Le lendemain, le patient a consulté à nouveau pour majoration de la douleur, avec persistance des lésions vésiculo-bulleuses et apparition de plaques purpuriques, bien délimitées par le short pour la partie proximale et par les chaussettes pour la partie distale. Devant le risque de surinfection, des lavages des jambes par savon antiseptique ont été introduits. Aucun prélèvement n’a été réalisé devant ce tableau typique et l’absence de suspicion clinique de vascularite ou d’érysipèle.
Pour une surveillance optimale, et en l’absence de traitement spécifique, il a été demandé au patient d’envoyer une photographie quotidienne de l’évolution de ses lésions.
À J2, le patient a décrit des sueurs et frissons nocturnes importants. Des douleurs invalidantes à la marche sont apparues ainsi qu’un prurit intense.
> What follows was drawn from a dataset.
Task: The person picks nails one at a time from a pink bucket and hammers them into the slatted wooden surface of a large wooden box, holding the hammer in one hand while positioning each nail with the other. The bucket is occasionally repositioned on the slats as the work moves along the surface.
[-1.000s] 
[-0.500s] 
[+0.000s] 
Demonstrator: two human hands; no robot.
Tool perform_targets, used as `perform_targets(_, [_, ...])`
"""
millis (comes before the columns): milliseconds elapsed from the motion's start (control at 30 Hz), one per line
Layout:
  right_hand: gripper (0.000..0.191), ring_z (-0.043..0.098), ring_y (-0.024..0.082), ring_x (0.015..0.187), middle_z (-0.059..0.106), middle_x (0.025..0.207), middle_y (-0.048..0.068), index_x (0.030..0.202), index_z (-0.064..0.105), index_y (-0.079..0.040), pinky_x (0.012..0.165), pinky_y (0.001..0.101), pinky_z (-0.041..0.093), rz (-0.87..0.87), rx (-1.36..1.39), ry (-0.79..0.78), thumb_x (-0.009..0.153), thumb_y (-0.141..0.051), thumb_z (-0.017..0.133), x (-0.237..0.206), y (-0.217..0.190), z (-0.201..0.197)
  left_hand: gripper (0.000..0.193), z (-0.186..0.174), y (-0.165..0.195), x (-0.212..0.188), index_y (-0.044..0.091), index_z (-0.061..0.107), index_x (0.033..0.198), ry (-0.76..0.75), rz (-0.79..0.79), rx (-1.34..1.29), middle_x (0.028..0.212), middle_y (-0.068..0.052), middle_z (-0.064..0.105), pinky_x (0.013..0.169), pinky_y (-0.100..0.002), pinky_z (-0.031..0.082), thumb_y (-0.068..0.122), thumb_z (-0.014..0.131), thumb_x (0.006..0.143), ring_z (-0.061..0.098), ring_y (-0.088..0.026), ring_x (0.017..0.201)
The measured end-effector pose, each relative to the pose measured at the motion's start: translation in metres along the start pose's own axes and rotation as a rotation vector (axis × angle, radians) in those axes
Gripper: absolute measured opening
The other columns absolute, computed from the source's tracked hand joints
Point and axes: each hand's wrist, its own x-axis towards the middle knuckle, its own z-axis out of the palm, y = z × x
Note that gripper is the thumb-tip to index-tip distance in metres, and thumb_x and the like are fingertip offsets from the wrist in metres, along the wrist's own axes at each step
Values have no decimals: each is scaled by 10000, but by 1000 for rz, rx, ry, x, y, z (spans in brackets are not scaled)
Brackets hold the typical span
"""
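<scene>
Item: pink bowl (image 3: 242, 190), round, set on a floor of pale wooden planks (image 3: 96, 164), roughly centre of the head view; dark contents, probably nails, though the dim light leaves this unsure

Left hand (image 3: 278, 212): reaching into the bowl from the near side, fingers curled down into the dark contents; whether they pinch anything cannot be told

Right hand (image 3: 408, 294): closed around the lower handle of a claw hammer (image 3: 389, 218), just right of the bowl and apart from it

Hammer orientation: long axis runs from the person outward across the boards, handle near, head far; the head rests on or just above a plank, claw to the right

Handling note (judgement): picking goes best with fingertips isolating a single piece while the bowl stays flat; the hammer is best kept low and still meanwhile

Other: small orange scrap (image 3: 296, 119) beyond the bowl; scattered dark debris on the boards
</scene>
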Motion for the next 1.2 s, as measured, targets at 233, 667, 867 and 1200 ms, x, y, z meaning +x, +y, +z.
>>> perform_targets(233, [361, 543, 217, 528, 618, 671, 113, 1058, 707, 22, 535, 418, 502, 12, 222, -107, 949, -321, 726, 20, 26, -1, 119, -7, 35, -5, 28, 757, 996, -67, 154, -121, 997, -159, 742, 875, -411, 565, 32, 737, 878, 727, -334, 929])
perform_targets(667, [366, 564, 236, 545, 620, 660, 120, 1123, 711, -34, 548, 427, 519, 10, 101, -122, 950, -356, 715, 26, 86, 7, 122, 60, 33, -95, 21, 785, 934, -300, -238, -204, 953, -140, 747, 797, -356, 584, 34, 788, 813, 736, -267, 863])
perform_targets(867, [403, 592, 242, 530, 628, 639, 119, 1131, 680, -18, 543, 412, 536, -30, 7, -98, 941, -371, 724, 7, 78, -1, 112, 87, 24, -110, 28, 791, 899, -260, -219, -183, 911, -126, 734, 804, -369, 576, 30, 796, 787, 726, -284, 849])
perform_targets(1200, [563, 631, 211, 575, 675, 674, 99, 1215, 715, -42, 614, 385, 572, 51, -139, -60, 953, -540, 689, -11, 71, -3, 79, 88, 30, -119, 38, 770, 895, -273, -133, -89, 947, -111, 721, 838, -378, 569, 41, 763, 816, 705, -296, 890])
Après nouvel examen clinique écartant une surinfection et un érysipèle – absence d’adénopathie satellite sensible, placard inflammatoire strictement limité au pourtour lésionnel, apyrexie depuis le matin, évolution vers des lésions purpuriques –, le traitement a été modifié : antihistaminiques double dose et antalgiques de palier 2.
Au quatrième jour, le patient est apyrétique, mais les douleurs à la marche persistent et les antihistaminiques double dose ne parviennent pas à soulager le prurit, toujours aussi intense. Devant l’aggravation du tableau purpurique sans signe de surinfection (fig. 3), une corticothérapie locale est initiée.
Le lendemain, les douleurs à la marche ont diminué mais le prurit reste important, aggravé par la pommade corticoïde. Cliniquement, des lésions croûteuses secondaires à la disparition des bulles sont mises en évidence (fig. 4).
La disparition des douleurs à la marche au sixième jour permet l’arrêt des antalgiques. En revanche, le prurit est toujours très invalidant, à prédominance nocturne, après application de dermocorticoïdes. Une augmentation de la posologie des antihistaminiques le soir (2 comprimés de cétirizine 10 mg en une prise) est décidée, avec l’ajout d’une crème émolliente.
À J7, une évolution favorable de l’éruption cutanée est notée, avec érythème localisé autour des séquelles croûteuses et hyperpigmentation cutanée en regard des zones présentant les premiers signes de résorption (fig. 5). Un arrêt de la corticothérapie locale est décidé avec toutefois la poursuite des antihistaminiques double dose et de la crème émolliente.
Au huitième jour, l’amélioration est notable sur tous les tableaux. Deux jours plus tard, l’érythème est localisé uniquement autour des séquelles croûteuses. La cétirizine (10 mg par jour) et l’application de crème émolliente sont poursuivies.
C’est à J12 que la disparition complète des démangeaisons permet l’arrêt des antihistaminiques.
Enfin, à J16, la résolution des lésions et des symptômes est complète, sans cicatrices ni hyperpigmentation cutanée (fig. 6 et 7).
Un protocole de traitement des dermatites chimiques causées par la projection de cristaux d’oxalate de calcium présents dans les agaves peut être proposé :
- rinçage immédiat à l’eau et au savon après un contact cutané avec la sève ;
- antalgie adaptée (palier 2 si nécessaire) ;
- traitement antihistaminique à forte dose pendant 10 jours, puis simple dose jusqu’à cicatrisation, soit 20 jours au total ;
- dermocorticoïdes d’action forte pouvant être introduits dès la phase initiale et poursuivie pendant 7 jours ;
- antisepsie des lésions par une solution moussante à base de chlorhexidine ;
- crèmes émollientes dès assèchement des lésions initiales.